Erst wenn die Therapie besonders aufwendig ist – konkret: mindestens vier Insulininjektionen pro Tag, deren Dosis je nach Ernährung, Bewegung und Blutzuckerwert selbstständig angepasst wird – und gleichzeitig gravierende Einschränkungen im Alltag dokumentiert werden können, wird ein GdB von 50 oder mehr anerkannt. Das bedeutet: erst ab diesem Punkt gelten Menschen mit Diabetes offiziell als schwerbehindert und erhalten Anspruch auf entsprechende Nachteilsausgleiche wie zusätzlichen Urlaub, Steuerfreibeträge oder Kündigungsschutz.
Entscheidend ist dabei, dass der Alltag spürbar beeinträchtigt ist – etwa durch Schlafstörungen, psychische Belastungen, Schwierigkeiten im Beruf oder die Angst vor plötzlichen Unterzuckerungen. Der Therapieaufwand allein reicht nicht aus. Das hat zuletzt auch das Bundessozialgericht bestätigt: Selbst wer viermal täglich Insulin spritzt, erfüllt die Voraussetzungen für eine Schwerbehinderung nur, wenn auch eine erhebliche Teilhabebeeinträchtigung vorliegt. Das Urteil hatte der Verein Diabetiker Niedersachsen e.V. noch einmal aufgearbeitet.

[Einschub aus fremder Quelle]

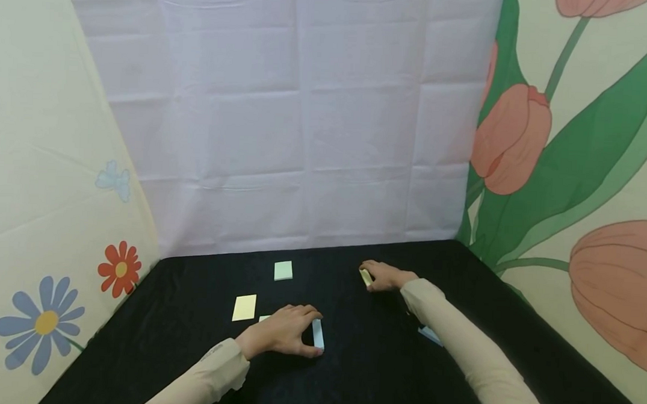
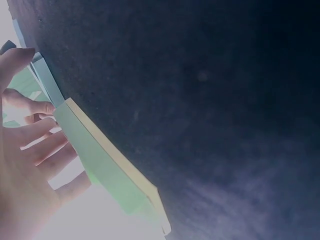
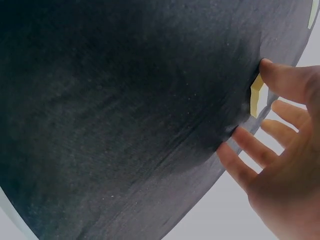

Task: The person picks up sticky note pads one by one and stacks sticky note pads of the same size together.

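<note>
My left hand (image 1: 287, 331) is over the black table, its thumb and fingers spanning a light blue pad of sticky notes (image 1: 318, 334) at opposite edges. In the left wrist view this blue pad (image 2: 48, 80) shows between thumb and fingers. A pale green pad (image 2: 100, 160) lies close by those fingers, mostly hidden behind the hand in the head view. Farther off to the right, my right hand (image 1: 388, 276) grips a small yellow pad (image 1: 366, 277) between thumb and fingers. The right wrist view shows the thumb at one end of that yellow pad (image 3: 256, 95), other fingers spread.
A pale yellow pad (image 1: 245, 307) lies left of my left hand, and a mint green pad (image 1: 284, 271) farther back. Under my right forearm another blue pad (image 1: 430, 335) is partly covered. A white cloth (image 1: 305, 135) hangs behind the black table (image 1: 348, 384); flowered cloths flank it.
</note>
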Action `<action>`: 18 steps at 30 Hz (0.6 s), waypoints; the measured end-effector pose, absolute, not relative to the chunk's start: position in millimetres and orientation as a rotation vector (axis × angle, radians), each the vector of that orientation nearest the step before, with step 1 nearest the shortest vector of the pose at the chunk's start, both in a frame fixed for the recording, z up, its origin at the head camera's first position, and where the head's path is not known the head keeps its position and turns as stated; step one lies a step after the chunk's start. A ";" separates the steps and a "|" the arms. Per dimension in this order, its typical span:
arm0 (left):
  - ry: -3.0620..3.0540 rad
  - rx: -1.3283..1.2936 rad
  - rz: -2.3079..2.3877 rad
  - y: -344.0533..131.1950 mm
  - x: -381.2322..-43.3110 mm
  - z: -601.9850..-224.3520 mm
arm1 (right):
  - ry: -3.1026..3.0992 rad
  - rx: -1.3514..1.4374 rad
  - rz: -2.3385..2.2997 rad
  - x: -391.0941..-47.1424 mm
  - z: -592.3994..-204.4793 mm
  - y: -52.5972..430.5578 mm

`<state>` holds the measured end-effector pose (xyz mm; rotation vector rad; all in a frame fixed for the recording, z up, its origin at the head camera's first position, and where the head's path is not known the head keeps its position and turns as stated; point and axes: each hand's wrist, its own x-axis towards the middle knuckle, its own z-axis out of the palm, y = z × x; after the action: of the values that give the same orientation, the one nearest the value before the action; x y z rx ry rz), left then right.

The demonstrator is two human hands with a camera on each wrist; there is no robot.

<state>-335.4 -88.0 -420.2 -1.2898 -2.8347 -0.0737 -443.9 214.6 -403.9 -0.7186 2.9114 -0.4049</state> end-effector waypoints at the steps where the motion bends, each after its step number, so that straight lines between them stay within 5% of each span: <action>1: -2.835 -1.292 -0.070 -88.3 -335.1 -420.0 | 2.911 -0.711 -0.405 -443.9 -403.6 214.3; 18: -2.841 -1.288 -0.071 -91.0 -337.9 -418.2 | 2.907 -0.630 -0.411 -444.4 -401.1 210.2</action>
<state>-337.9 -91.0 -418.2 -1.2877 -2.8406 -0.0711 -444.4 210.2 -401.1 -0.6302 2.9068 -0.4106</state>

Grad der Behinderung bei Typ-2-Diabetes: Ist er höher als bei Typ 1?
Was bedeutet das jetzt für die Unterscheidung zwischen Typ-1- und Typ-2-Diabetes? In der Praxis ist der Grad der Behinderung bei Typ-2-Diabetes meist niedriger als bei Typ 1. Der Grund liegt im unterschiedlichen Therapieaufwand, der wie zuvor bereits erwähnt einen erheblichen Einfluss auf den Grad der Behinderung hat.
Menschen mit Typ-1-Diabetes benötigen in der Regel von Beginn an eine intensive Insulintherapie mit mehreren täglichen Injektionen, oft kombiniert mit kontinuierlichen Blutzuckermessungen. Diese Anforderungen erfüllen eher die Voraussetzungen für einen GdB von 50 und damit eine Schwerbehinderung, sofern zusätzlich gravierende Einschnitte in der Lebensführung vorliegen, schreibt diabinfo.de.
Bei Typ-2-Diabetes hingegen beginnt die Behandlung meist mit Tabletten und Lebensstiländerung. Eine Umstellung auf eine aufwendige Insulintherapie mit mindestens vier Injektionen täglich erfolgt seltener – und in vielen Fällen gar nicht. Ohne diese Art der Therapie und ohne zusätzliche Beeinträchtigungen im Alltag wird bei Typ-2-Diabetes daher oft nur ein GdB zwischen 20 und 40 anerkannt. Dies bestätigt auch anwalt.org in einem Fachbeitrag des Sozialrechtlers Mohamed El-Zaatari.
Erst wenn die Stoffwechsellage nur schwer einstellbar ist, die Insulingabe entsprechend intensiv erfolgt und der Alltag massiv beeinträchtigt ist, kann auch bei Typ-2-Diabetes ein GdB von 50 oder mehr vergeben werden.
Fazit: Ein höherer Grad der Behinderung wird häufiger bei Typ-1-Diabetes vergeben, da die Anforderungen an die Insulintherapie und die Selbstverantwortung im Alltag meist höher sind. Typ-2-Diabetiker können einen gleich hohen GdB erhalten, müssen dafür jedoch nachweisen, dass ihre Therapie ebenso aufwendig ist und sie vergleichbare Einschränkungen im Alltag erleben.